Neither Jost nor Bagley can make head or tail of this -- and if they can't, who can? I have a query into CMS and will report if I get clarification. I asked Jost if this might envision a program in which insurers effectively set up their own invisible risk pool,s offering earmarked enrollees coverage on the same terms as everyone else, but seeking state/federal funding for the tagged invisibles. His response: "That isn’t exactly what it says, but might be what they were thinking."

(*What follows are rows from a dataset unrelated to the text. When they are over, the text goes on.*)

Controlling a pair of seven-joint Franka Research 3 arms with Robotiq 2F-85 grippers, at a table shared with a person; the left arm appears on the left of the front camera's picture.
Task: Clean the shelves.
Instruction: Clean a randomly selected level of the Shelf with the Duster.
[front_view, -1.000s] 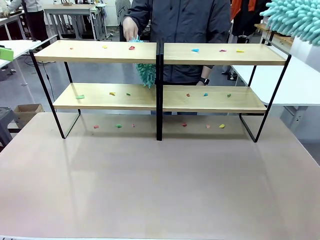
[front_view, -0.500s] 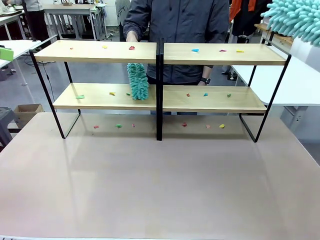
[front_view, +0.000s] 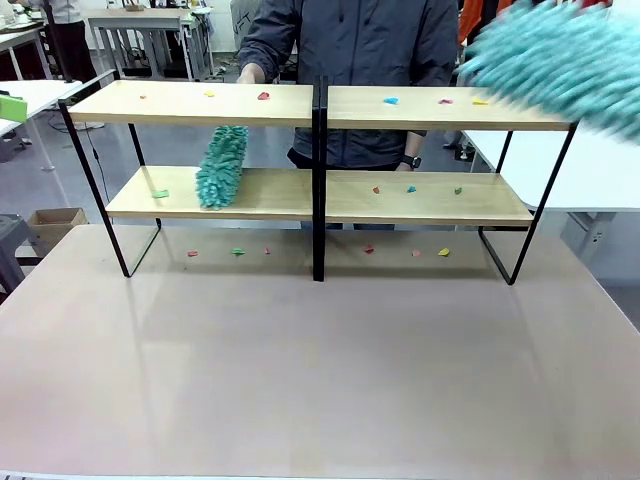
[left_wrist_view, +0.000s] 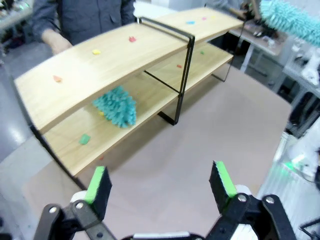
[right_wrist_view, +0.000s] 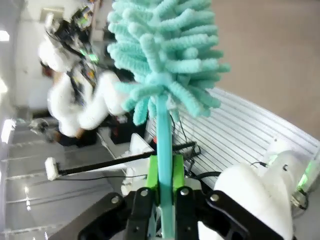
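Right pincer clamps teal duster; shelves run lengthwise left-right.

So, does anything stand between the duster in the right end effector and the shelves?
Nothing visible does. The right end effector, shut on its teal duster, holds it blurred near the upper right board of the shelves; the person's duster is on the lower left board.

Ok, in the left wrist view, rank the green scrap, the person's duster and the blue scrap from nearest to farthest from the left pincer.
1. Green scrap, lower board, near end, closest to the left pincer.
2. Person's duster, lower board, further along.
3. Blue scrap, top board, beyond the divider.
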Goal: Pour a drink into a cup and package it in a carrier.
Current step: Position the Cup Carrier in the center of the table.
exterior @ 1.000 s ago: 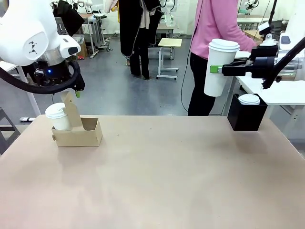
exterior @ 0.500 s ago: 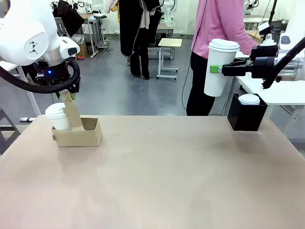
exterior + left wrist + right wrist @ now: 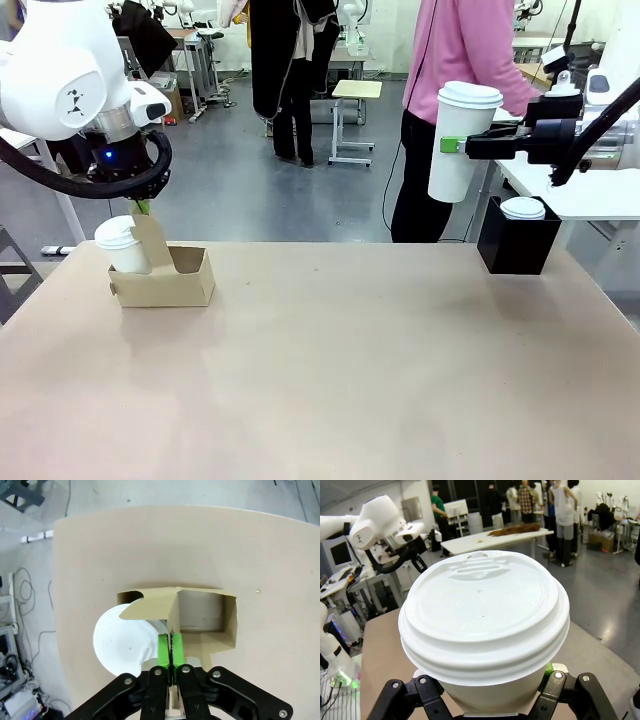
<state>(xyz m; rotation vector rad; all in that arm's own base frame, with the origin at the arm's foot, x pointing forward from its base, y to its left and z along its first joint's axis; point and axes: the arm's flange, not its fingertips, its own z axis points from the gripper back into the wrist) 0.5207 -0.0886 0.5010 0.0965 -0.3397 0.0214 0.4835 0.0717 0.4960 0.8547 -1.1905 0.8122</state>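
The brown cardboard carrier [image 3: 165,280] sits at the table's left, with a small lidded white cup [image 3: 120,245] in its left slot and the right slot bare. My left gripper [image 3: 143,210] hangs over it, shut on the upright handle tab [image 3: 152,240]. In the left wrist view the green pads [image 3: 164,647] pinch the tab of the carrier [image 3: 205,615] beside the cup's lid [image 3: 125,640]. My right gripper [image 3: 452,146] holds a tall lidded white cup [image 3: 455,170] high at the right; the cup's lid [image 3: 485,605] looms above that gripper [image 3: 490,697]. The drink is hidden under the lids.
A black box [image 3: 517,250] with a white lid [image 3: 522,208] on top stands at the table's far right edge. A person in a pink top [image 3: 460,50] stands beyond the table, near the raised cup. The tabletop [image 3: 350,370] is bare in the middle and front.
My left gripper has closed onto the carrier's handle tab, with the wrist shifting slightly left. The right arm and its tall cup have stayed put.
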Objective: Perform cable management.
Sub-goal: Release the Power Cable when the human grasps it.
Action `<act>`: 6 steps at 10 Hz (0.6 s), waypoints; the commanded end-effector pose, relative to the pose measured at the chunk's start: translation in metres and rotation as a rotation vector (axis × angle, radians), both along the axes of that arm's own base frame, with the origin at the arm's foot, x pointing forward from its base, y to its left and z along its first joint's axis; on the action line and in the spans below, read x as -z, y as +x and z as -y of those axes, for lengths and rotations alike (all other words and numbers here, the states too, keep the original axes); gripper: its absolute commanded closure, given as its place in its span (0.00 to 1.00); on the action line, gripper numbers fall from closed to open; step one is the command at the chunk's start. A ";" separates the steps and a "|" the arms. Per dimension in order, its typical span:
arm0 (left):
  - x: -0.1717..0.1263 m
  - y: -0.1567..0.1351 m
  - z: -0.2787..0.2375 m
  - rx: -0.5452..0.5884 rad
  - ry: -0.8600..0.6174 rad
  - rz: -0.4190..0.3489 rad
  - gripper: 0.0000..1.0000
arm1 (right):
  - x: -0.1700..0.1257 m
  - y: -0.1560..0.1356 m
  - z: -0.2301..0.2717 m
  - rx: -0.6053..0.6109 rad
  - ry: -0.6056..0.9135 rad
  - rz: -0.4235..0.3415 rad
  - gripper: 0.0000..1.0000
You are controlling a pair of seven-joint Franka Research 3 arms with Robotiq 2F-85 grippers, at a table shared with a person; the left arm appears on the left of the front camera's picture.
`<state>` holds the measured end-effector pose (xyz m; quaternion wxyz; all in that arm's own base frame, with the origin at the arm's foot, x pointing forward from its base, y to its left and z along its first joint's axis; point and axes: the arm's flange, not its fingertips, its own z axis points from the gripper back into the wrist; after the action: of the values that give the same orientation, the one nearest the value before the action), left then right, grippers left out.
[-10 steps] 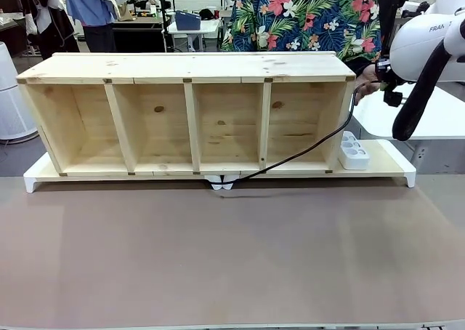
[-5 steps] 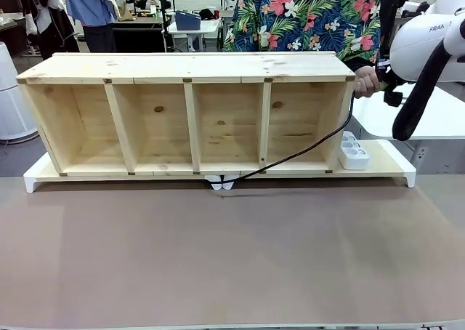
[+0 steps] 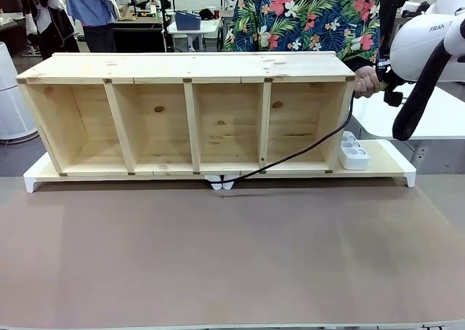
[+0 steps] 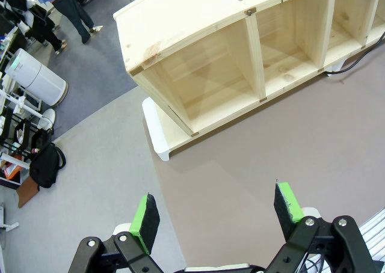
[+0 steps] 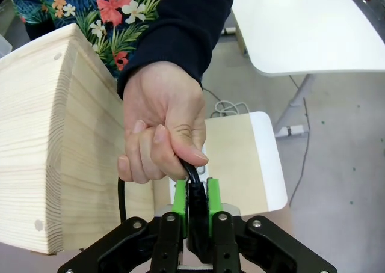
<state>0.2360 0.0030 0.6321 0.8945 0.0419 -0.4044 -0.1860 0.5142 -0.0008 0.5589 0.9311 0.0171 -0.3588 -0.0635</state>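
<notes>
One cable (image 3: pixel 305 150) is on record: a thin glossy black cord. In the front view it runs from the lower middle of the frame, at the foot of the shelf, up and to the right past the shelf's right end to the upper right, where a person's hand (image 3: pixel 365 82) closes on it. In my right wrist view the cable (image 5: pixel 194 189) stands between my green pads at the bottom centre, with the person's hand (image 5: pixel 162 128) fisted around it directly above my fingertips. My right gripper (image 5: pixel 196 202) is pinching the cable; whether the pads press it fully I cannot tell. My left gripper (image 4: pixel 218 216) is spread wide with nothing between the pads, at the bottom of its own frame, above bare tabletop.

Count: one wooden shelf unit (image 3: pixel 192 112) with four open compartments, one white power strip (image 3: pixel 354 153) just beside the shelf's right end, one white base board (image 3: pixel 392 163) under both.

Edges: the shelf's right end wall lies close to the grip point; the base board's right corner projects beyond it. The brown table surface (image 3: pixel 232 257) in the lower half of the front view is open across its whole width.

Room: a white side table (image 5: pixel 301 26) at the upper right of my right wrist view, grey floor, and a person in a floral shirt (image 3: pixel 305 14) at the top centre.
</notes>
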 end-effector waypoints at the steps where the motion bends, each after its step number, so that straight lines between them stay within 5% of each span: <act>1: -0.001 0.003 0.001 -0.012 -0.011 0.009 0.00 | -0.003 0.000 -0.002 -0.015 -0.013 -0.021 0.66; 6: -0.001 0.003 0.001 -0.012 -0.011 0.009 0.00 | -0.004 0.000 -0.003 -0.028 -0.024 -0.026 0.13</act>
<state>0.2360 0.0030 0.6321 0.8945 0.0419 -0.4044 -0.1860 0.5137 0.0010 0.5588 0.9337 0.0149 -0.3534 -0.0560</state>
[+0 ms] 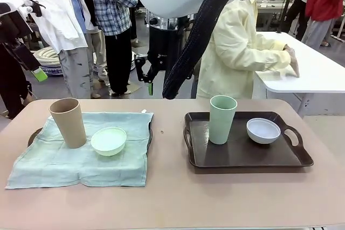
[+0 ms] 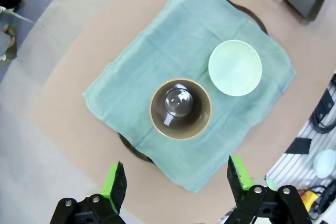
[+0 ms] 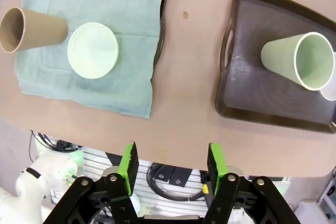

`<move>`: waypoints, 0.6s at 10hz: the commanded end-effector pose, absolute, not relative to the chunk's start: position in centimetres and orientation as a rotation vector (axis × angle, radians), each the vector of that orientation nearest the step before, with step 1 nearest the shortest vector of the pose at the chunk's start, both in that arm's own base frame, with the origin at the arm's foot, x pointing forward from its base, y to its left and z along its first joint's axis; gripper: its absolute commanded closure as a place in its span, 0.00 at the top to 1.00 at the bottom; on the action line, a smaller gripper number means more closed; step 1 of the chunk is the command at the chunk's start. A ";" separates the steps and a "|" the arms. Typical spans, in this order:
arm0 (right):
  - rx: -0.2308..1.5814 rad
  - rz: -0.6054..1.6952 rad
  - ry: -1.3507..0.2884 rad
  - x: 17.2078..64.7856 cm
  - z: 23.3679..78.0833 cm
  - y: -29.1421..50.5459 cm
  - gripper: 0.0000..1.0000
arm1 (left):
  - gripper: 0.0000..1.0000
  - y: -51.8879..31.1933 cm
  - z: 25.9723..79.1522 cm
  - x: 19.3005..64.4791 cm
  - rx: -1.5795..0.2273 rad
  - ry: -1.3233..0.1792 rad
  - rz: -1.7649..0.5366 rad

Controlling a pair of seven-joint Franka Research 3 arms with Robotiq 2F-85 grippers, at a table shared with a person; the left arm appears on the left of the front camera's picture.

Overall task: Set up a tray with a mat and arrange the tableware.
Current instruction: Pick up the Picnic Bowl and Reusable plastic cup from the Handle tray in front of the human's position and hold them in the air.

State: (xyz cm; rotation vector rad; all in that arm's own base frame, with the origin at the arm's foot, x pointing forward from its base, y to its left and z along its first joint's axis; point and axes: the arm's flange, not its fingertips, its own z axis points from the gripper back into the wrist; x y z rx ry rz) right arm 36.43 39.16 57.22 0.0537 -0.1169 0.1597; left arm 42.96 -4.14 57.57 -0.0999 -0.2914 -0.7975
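Observation:
On the left, a green cloth mat (image 1: 64,160) covers a dark tray (image 1: 149,136). A tan cup (image 1: 68,122) and a mint bowl (image 1: 108,140) stand on the mat. On the right, a bare brown tray (image 1: 242,154) holds a mint cup (image 1: 222,118) and a pale bowl (image 1: 263,130). My left gripper (image 2: 176,167) hangs open high above the tan cup (image 2: 180,109), beside the mint bowl (image 2: 234,67). My right gripper (image 3: 172,150) is open and empty, high over the table's middle (image 1: 144,79), between the mat (image 3: 94,3) and the brown tray (image 3: 247,98).
A person in a yellow coat (image 1: 237,52) stands at the far side, turned to a white table (image 1: 307,74) with both hands on it. Other people stand behind on the left. Bare tabletop (image 1: 172,197) runs along the near edge and between the trays.

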 end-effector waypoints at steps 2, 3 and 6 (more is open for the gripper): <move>0.046 0.152 -0.111 36.3 57.1 39.0 0.69 | 1.00 -4.2 57.4 42.5 -0.083 -0.296 -0.792; 0.046 0.152 -0.111 36.3 57.1 39.0 0.69 | 1.00 -4.2 57.4 42.5 -0.083 -0.296 -0.792; 0.046 0.152 -0.111 36.3 57.1 39.0 0.69 | 1.00 -4.2 57.4 42.5 -0.083 -0.296 -0.792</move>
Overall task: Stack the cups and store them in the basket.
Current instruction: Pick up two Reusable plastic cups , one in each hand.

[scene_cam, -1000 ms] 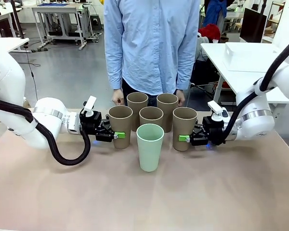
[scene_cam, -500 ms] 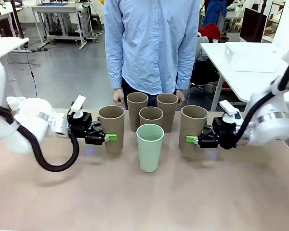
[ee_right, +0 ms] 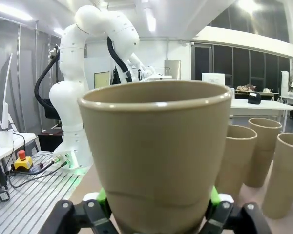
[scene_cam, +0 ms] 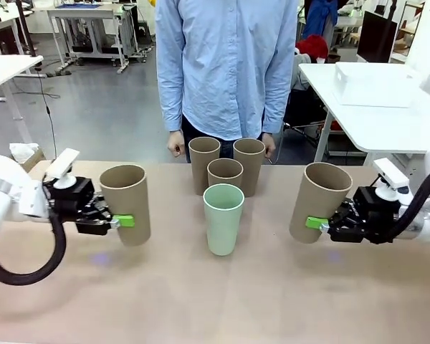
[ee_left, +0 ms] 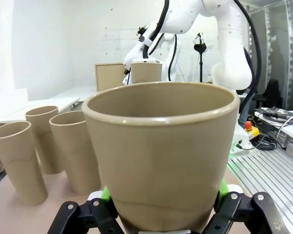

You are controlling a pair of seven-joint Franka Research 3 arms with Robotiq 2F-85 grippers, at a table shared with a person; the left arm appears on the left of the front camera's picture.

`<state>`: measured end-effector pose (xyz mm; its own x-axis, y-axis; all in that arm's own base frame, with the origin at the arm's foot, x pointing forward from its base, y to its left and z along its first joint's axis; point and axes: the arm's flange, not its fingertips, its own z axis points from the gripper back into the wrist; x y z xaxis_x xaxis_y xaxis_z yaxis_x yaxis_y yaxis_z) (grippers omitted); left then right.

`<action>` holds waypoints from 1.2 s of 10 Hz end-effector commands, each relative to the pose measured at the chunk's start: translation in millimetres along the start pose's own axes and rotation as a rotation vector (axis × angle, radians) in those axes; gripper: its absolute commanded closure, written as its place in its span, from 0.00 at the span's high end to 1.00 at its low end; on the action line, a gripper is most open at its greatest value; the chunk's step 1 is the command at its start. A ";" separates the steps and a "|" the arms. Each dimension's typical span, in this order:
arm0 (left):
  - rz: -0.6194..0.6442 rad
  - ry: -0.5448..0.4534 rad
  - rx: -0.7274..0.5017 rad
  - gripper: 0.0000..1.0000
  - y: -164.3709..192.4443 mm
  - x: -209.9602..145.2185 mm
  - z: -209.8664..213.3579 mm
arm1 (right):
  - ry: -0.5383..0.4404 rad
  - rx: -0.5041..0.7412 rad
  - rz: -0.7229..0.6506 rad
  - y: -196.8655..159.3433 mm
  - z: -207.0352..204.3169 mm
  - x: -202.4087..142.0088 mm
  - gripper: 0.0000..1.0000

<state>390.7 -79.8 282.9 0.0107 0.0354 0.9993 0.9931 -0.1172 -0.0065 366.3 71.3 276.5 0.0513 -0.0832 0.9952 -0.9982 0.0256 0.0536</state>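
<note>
Cups: left fingers (scene_cam: 124, 221) clamped low on left cup (scene_cam: 125, 197), tan, tilted, clear of counter (scene_cam: 215, 308) at left side. Right fingers (scene_cam: 315, 223) clamped low on right cup (scene_cam: 319, 193), tan, tilted, at right side. Mint cup (scene_cam: 223, 218) upright on counter, centre. Three tan cups (scene_cam: 225, 174) upright just behind it, near far edge, before person (scene_cam: 226, 64).

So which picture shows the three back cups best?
The front view: the three tan cups stand upright mid-picture, every rim clear. Each wrist view catches them off to one side, partly hidden or cut off.
</note>
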 end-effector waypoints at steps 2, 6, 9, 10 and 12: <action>-0.071 -0.008 0.066 0.85 -37.0 0.0 47.7 | 0.053 -0.015 0.058 38.7 13.4 11.8 0.83; -0.103 0.005 0.084 0.85 -53.7 9.3 78.5 | 0.082 -0.004 0.038 54.2 35.1 21.5 0.83; -0.123 0.015 0.075 0.85 -50.7 14.1 76.7 | 0.068 0.042 0.035 66.8 48.3 26.8 0.83; -0.126 0.018 0.073 0.85 -49.7 16.3 76.6 | 0.083 0.092 0.027 68.1 47.7 26.9 0.83; -0.070 0.027 0.087 0.85 -38.6 37.7 76.5 | 0.073 0.017 0.033 8.0 58.2 14.8 0.83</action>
<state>361.8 1.8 319.3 -0.0623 0.0108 0.9980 0.9976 -0.0285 0.0626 353.0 10.3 285.9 0.0263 -0.0038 0.9996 -0.9995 -0.0174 0.0263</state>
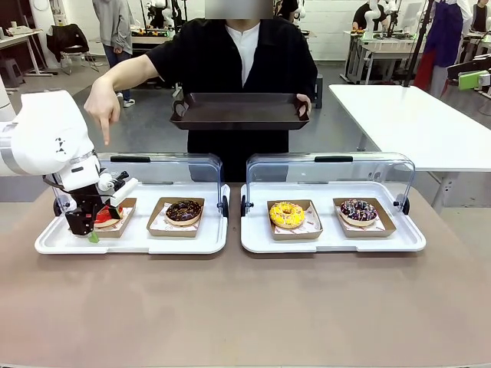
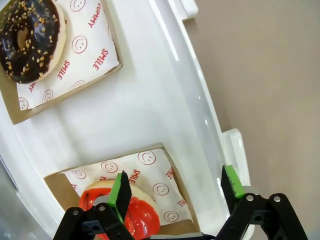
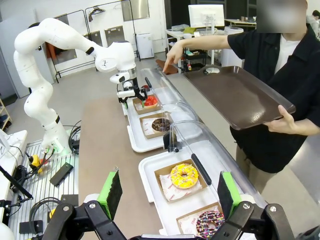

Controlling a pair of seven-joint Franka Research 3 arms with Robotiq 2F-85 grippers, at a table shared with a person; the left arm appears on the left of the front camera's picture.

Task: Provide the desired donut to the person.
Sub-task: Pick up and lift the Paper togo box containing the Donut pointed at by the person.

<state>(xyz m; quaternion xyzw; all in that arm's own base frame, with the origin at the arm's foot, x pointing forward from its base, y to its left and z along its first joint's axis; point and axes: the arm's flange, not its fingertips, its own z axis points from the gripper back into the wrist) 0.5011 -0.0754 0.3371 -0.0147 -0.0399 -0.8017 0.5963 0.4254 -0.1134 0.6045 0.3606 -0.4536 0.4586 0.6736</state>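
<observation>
Zero donuts handed over; my left gripper [image 2: 176, 186], fingers apart, hovers at the red donut [image 2: 142, 220] on the left white tray's [image 2: 150, 100] outer end; right gripper [image 3: 170, 195] spread, empty; person's brown tray [image 1: 239, 115] waits beyond the white tray.

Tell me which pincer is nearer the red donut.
Left. The left pincer is down at the red donut, jaws open, with one finger over it. The right pincer hangs far away, back near the yellow donut.

Red-glazed donut [image 1: 109, 215] lies flat on smiley paper (person [image 1: 207, 69] pointing)
</observation>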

Our Kremlinology is in its early stages. Standing by for CMS clarification...
---
Update, 5/19, 4:15 p.m.: I have been offered some clarification from Timothy Jost. Basically, the state would seek to waive the requirements of the single risk pool regulation so that each insurer can exclude state payments for reinsurance or invisible risk programs from the calculation of its index rate. That is, payments that cover the claims of the most expensive enrollees are excluded from the calculation of how much revenue the insurer needs per enrollee. In effect, those covered by state invisible risk or reinsurance payments are in a risk pool of their own for the purposes of rate-setting, though they receive insurance on the same terms as everyone else in the plans in which they enroll. That's my translation of this from Jost re Footnote 5:
A state has to request a waiver of something in the ACA to get a 1332 waiver, and without a 1332 waiver a state cannot get access to federal pass through funding for a reinsurance program. The single risk pool requirement under 45 cfr 156.80 allows for adjustment of the index rate based on federal risk adjustment payments and user fees. Under footnote 5, a 1332 waiver could also allow the index rate to be based on adjustments for state reinsurance payments. So a state can ask for a waiver to the 156.80 requirements to allow it to take state reinsurance payments into account in setting the index rate, and thus qualify for a 1332 waiver and APTC and CSR pass throughs.
Update, 9/25/17: Back in May, I neglected to add that CMS confirmed this interpretation on May 22. It's newly relevant, as ambiguously worded allowance for multiple risk pools in yesterday's updates to Graham-Cassidy may be for this purpose.